Ci sono giorni: forse la canzone più adatta per diventare un singolo, con quell’avanzare claustrofobico e ansimante, con basso e batteria che incalzano in una danza ipnotica fino al crescendo liberatorio del ritornello (“tu che mi dicevi che ogni tempo al suo tempo e che il sogno è libertà”) Deserti di silicio: un brano sulla schiavitù tecnologica (“l’algoritmo che non sei, non capirai mai”) un brano che ricorda i suoni ruvidi dei Foo Fighters, spettacolare il finale con una rabbiosa cavalcata di chitarra.
Madre: “La canzone sui cui avevamo più dubbi è forse quella più riuscita” dicono gli stessi P.R., ed infatti l’alternarsi tra rock ballad e l’urlo liberatorio (“vorrei sotterrare, vorrei bruciare la mia fiala di dolore”) del ritornello ne fanno un pezzo davvero potente.
Limiti: è un grido sulla fragilità e la difficoltà della vita (“sembra quasi normale quello che non lo è”) ma anche sulla necessità di accettarsi con i propri limiti.
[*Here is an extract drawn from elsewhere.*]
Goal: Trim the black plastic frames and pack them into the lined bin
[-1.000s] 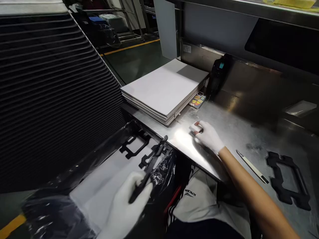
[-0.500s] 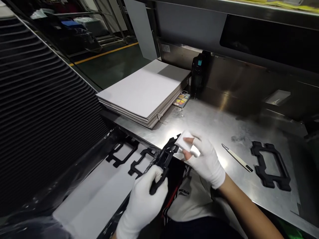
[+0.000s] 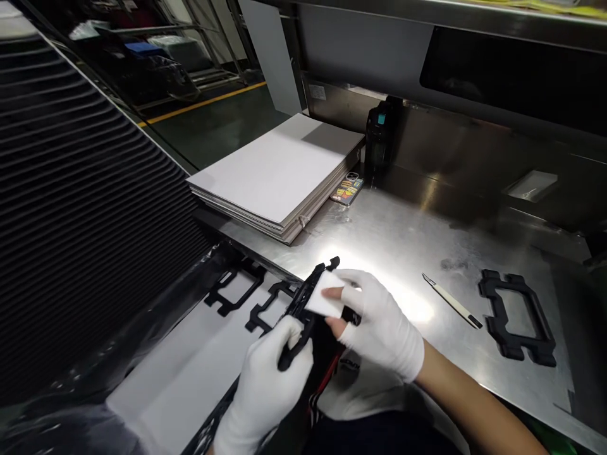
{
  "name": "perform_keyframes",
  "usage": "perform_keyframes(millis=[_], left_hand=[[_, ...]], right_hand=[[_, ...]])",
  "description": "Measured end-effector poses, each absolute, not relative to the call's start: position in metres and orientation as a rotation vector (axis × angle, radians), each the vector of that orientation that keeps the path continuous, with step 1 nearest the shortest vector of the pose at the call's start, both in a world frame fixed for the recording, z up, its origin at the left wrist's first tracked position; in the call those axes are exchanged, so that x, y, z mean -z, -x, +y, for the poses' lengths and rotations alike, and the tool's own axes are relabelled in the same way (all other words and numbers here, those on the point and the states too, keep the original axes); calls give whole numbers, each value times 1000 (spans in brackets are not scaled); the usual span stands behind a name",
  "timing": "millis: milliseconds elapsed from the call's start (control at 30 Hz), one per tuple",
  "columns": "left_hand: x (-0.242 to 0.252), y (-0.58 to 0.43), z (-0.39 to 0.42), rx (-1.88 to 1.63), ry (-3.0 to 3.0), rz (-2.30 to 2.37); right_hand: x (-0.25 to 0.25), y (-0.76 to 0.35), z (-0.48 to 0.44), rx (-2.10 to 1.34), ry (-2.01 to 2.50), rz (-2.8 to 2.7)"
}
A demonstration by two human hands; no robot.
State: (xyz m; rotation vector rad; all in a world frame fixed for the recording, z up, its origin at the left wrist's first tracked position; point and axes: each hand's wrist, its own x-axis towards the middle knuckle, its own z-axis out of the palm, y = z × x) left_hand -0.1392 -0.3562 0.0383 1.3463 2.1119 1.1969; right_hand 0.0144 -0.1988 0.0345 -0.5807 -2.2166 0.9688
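Gloved in white, my left hand (image 3: 272,379) grips the near end of a black plastic frame (image 3: 303,313), which is tilted above the table's front edge. Between thumb and fingers, my right hand (image 3: 379,316) pinches a white wiping pad (image 3: 326,294) against the frame's side; its thumb and index fingertips are bare. The pad and both hands cover much of the held frame. Two similar black frames, one at the back (image 3: 236,287) and one nearer (image 3: 270,306), lie on a white sheet to the left. Another black frame (image 3: 516,316) rests flat on the metal table at the right.
A craft knife (image 3: 452,300) lies on the metal table (image 3: 403,234) right of my hands. Behind them are a stack of white sheets (image 3: 275,170), a phone (image 3: 347,188) and a dark bottle (image 3: 378,136). Ridged black trays (image 3: 85,215) are piled at the left.
My right hand has moved the pad left and down along the held frame. The frame has turned slightly in my left hand, which has shifted a little left.
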Motion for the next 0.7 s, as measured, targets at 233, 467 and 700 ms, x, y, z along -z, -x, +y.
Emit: perform_keyframes(millis=[233,467,700], left_hand=[[-41,140,-359,-1205,-1342,2130],[-37,141,-356,-1145,-1220,2172],[-41,141,-352,-1100,-1158,2256]], right_hand=[[-45,-8,-183,-907,504,-2260],[-57,-15,-186,-854,562,-2170],[-52,-13,-218,-711,616,-2222]])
Vertigine: il riff asciutto e vorticoso di chitarra incanta fino all’esplosione della parte ritmica che si trasforma quasi in un ritmo tribale (“la cecità è un limite, la vista a volte anche di più”). Un brano che si interroga sulla differenza tra la realtà e il mondo virtuale.
Implosione: si parte con un arpeggio di chitarra, asciutto, secco, come le parole che Sica canta con grande pathos “Sogno di vivere sognando… ma è solo l’implosione di me stesso”. Poi il brano si libra con potenza grazie a suoni aspri e vividi.
Today: ma questo è una canzone dei Placebo! Così ho esclamato al primo ascolto, chiedendomi come fosse possibile viaggiare, nell’arco di un brano, da Scorcetoli 2023 alla Londra di inizio millennio. Ovviamente sono ancora i nostri P.R. che si cimentano in un brano in lingua inglese con una chitarra graffiante e la voce limpida e pura di Sica. (r.s.)